• [What you should do]:
Nothing should be left out. Give all the data again exactly as written.

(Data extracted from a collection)
------------------------------
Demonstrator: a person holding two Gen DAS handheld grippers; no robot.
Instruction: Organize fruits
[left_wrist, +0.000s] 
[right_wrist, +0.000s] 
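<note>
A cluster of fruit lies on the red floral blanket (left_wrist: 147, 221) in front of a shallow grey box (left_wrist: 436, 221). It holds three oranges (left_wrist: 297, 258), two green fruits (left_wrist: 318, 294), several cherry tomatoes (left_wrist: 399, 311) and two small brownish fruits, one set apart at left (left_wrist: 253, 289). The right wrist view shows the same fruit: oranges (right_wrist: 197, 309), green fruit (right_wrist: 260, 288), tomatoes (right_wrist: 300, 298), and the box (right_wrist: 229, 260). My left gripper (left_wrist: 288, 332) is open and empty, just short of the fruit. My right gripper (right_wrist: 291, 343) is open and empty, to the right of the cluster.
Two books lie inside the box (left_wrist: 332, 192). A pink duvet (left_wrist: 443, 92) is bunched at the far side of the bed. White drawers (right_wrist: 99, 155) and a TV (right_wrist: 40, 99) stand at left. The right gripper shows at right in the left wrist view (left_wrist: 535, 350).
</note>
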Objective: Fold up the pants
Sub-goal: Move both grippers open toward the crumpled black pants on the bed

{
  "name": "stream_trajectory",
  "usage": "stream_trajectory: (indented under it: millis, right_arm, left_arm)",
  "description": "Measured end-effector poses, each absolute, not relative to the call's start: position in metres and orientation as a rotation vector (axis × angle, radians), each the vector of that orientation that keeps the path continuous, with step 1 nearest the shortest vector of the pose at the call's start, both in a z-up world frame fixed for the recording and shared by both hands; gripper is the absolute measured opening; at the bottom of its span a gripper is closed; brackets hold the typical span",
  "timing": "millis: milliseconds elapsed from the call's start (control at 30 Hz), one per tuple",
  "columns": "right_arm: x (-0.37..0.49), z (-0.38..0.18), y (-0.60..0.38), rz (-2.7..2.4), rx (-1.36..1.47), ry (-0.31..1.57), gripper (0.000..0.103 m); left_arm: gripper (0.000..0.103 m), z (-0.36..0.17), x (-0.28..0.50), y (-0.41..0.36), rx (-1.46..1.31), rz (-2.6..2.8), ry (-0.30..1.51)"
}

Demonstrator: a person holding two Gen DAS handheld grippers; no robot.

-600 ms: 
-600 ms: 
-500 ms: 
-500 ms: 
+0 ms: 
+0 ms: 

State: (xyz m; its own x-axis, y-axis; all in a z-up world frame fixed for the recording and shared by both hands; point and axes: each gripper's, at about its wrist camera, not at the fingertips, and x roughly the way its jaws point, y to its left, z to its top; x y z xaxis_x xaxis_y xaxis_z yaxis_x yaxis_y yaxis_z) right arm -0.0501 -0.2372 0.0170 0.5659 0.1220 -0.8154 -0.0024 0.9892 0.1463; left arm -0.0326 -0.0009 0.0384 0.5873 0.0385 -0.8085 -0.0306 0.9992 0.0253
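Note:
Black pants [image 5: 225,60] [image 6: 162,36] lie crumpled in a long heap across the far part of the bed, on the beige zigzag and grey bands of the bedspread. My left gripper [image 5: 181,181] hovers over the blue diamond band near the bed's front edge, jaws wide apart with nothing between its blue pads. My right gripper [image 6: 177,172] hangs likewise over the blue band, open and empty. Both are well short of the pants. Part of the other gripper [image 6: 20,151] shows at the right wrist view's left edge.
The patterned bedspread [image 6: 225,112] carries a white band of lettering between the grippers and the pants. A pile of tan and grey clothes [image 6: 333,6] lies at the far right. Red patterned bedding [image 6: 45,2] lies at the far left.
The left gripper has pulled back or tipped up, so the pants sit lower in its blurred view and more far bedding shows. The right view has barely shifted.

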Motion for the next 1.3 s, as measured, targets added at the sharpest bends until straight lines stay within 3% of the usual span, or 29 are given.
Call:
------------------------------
• [Answer section]:
Demonstrator: a person holding two Gen DAS handheld grippers; no robot.
Instruction: Organize fruits
[left_wrist, +0.000s] 
[right_wrist, +0.000s] 
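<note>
A cluster of fruit lies on the red floral blanket (left_wrist: 147, 221) in front of a shallow grey box (left_wrist: 436, 221). It holds three oranges (left_wrist: 297, 258), two green fruits (left_wrist: 318, 294), several cherry tomatoes (left_wrist: 399, 311) and two small brownish fruits, one set apart at left (left_wrist: 253, 289). The right wrist view shows the same fruit: oranges (right_wrist: 197, 309), green fruit (right_wrist: 260, 288), tomatoes (right_wrist: 300, 298), and the box (right_wrist: 229, 260). My left gripper (left_wrist: 288, 332) is open and empty, just short of the fruit. My right gripper (right_wrist: 291, 343) is open and empty, to the right of the cluster.
Two books lie inside the box (left_wrist: 332, 192). A pink duvet (left_wrist: 443, 92) is bunched at the far side of the bed. White drawers (right_wrist: 99, 155) and a TV (right_wrist: 40, 99) stand at left. The right gripper shows at right in the left wrist view (left_wrist: 535, 350).
</note>
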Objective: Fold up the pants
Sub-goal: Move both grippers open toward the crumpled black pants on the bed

{
  "name": "stream_trajectory",
  "usage": "stream_trajectory: (indented under it: millis, right_arm, left_arm)",
  "description": "Measured end-effector poses, each absolute, not relative to the call's start: position in metres and orientation as a rotation vector (axis × angle, radians), each the vector of that orientation that keeps the path continuous, with step 1 nearest the shortest vector of the pose at the call's start, both in a z-up world frame fixed for the recording and shared by both hands; gripper is the absolute measured opening; at the bottom of its span a gripper is closed; brackets hold the typical span",
  "timing": "millis: milliseconds elapsed from the call's start (control at 30 Hz), one per tuple",
  "columns": "right_arm: x (-0.37..0.49), z (-0.38..0.18), y (-0.60..0.38), rz (-2.7..2.4), rx (-1.36..1.47), ry (-0.31..1.57), gripper (0.000..0.103 m); left_arm: gripper (0.000..0.103 m), z (-0.36..0.17), x (-0.28..0.50), y (-0.41..0.36), rx (-1.46..1.31), rz (-2.6..2.8), ry (-0.30..1.51)"
}

Demonstrator: a person holding two Gen DAS handheld grippers; no robot.

-600 ms: 
-600 ms: 
-500 ms: 
-500 ms: 
+0 ms: 
+0 ms: 

State: (xyz m; its own x-axis, y-axis; all in a z-up world frame fixed for the recording and shared by both hands; point and axes: each gripper's, at about its wrist camera, not at the fingertips, and x roughly the way its jaws point, y to its left, z to its top; x y z xaxis_x xaxis_y xaxis_z yaxis_x yaxis_y yaxis_z) right arm -0.0501 -0.2372 0.0170 0.5659 0.1220 -0.8154 -0.0024 0.9892 0.1463; left arm -0.0326 -0.0009 0.0384 0.5873 0.0385 -0.8085 -0.0306 0.9992 0.0253
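Note:
Black pants [image 5: 225,60] [image 6: 162,36] lie crumpled in a long heap across the far part of the bed, on the beige zigzag and grey bands of the bedspread. My left gripper [image 5: 181,181] hovers over the blue diamond band near the bed's front edge, jaws wide apart with nothing between its blue pads. My right gripper [image 6: 177,172] hangs likewise over the blue band, open and empty. Both are well short of the pants. Part of the other gripper [image 6: 20,151] shows at the right wrist view's left edge.
The patterned bedspread [image 6: 225,112] carries a white band of lettering between the grippers and the pants. A pile of tan and grey clothes [image 6: 333,6] lies at the far right. Red patterned bedding [image 6: 45,2] lies at the far left.
The left gripper has pulled back or tipped up, so the pants sit lower in its blurred view and more far bedding shows. The right view has barely shifted.
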
Motion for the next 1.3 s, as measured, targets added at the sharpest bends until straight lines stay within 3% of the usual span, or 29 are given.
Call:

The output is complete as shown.